On Windows 10 with a 8700K and a 1080Ti and it runs fine on Firefox. Clearly you need a GPU upgrade!


Based on the descriptions of poor performance on otherwise fast hardware in this thread, I was really expecting something a lot more graphically impressive. That's the web for you I guess, keep adding layers of abstraction until even the simplest stuff runs like molasses.


Yeah, I'm confused about this too. It's literally just circles and lines, so I was surprised how much effort it took just to get it to this level of performance.


The solution is for Firefox to fix their broken performance. I don't understand how all comments make it sound like this is a problem with Chrome.


Not likely.
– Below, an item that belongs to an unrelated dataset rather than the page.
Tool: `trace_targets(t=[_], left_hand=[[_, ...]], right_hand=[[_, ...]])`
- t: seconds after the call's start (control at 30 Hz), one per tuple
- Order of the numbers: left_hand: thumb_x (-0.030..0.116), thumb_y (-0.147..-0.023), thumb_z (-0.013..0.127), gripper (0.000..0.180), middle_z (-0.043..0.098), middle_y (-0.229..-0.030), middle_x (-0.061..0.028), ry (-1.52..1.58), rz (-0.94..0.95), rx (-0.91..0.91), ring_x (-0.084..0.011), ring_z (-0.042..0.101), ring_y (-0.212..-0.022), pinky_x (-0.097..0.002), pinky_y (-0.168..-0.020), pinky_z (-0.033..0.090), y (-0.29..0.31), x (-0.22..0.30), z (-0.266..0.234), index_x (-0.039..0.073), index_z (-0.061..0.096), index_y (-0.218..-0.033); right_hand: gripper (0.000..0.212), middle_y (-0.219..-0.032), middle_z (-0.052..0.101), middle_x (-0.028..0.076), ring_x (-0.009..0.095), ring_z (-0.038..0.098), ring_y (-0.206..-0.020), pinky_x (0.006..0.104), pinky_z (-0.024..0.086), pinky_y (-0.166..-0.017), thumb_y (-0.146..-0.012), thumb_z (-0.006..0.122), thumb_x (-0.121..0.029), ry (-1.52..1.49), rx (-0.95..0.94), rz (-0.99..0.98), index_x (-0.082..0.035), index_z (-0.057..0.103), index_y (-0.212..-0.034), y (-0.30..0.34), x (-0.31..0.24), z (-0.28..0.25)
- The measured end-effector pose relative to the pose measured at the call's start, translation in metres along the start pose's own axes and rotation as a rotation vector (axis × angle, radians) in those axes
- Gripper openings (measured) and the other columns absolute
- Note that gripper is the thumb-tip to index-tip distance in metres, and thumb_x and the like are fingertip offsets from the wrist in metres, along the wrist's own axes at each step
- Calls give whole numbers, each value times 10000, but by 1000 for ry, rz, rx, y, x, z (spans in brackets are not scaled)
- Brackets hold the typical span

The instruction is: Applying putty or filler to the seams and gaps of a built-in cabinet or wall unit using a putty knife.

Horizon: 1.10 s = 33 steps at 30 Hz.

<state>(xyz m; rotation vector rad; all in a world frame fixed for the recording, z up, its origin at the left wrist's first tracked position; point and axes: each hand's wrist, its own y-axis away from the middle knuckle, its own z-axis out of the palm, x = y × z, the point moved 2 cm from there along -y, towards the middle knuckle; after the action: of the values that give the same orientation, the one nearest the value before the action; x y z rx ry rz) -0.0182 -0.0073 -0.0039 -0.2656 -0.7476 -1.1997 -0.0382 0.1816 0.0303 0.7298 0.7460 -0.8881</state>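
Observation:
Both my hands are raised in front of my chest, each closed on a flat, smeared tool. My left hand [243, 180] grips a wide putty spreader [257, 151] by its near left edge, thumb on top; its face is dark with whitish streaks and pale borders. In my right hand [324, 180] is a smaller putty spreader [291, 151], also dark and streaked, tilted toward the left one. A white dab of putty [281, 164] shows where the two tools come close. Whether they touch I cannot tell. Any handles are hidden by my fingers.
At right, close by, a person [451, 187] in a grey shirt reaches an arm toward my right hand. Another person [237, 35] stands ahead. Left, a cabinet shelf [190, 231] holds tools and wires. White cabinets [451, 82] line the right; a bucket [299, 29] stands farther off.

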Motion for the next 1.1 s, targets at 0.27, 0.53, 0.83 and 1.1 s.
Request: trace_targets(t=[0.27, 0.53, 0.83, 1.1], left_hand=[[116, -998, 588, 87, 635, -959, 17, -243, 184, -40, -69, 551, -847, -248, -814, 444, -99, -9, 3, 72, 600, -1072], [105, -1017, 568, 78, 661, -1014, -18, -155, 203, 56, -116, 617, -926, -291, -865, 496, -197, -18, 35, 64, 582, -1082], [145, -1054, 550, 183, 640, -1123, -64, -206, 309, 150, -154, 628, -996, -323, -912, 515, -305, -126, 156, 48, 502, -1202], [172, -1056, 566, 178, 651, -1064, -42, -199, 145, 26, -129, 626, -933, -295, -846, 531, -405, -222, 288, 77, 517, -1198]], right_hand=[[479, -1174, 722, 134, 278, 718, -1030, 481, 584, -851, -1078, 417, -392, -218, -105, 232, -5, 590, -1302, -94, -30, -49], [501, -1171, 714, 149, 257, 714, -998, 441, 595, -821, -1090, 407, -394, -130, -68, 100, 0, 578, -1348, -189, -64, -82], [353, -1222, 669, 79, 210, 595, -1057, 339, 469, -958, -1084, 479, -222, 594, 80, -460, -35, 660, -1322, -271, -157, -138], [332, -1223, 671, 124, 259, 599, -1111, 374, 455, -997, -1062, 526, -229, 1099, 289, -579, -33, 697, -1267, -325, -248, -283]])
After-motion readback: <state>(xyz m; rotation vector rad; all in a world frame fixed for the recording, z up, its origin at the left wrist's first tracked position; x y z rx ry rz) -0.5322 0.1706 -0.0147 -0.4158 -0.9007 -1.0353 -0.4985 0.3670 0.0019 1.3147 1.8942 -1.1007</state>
There are tons of webgl demos out there, performing quite advanced tasks, well beyond what this game is up to, and Firefox and Chrome produce equal results.

Example: https://zenphoton.com/

My guess is there's some sort of misplaced network hook, introducing latency into OP's event handlers, and it's producing a noticeable side-effect in Firefox, which, perhaps Chrome optimizes for, as a common, anticipated programmer tendency, that gets re-ordered behind the scenes.


Seems a big part of it was the software rendering of the filter: blur(5px) in Firefox, where other browsers are doing this in hardware. I've removed that CSS class for Firefox specifically now, and it's performing a lot better. The profiler now says 60% idle, 14% graphics, whereas previously there was no idle and it was 85% graphics.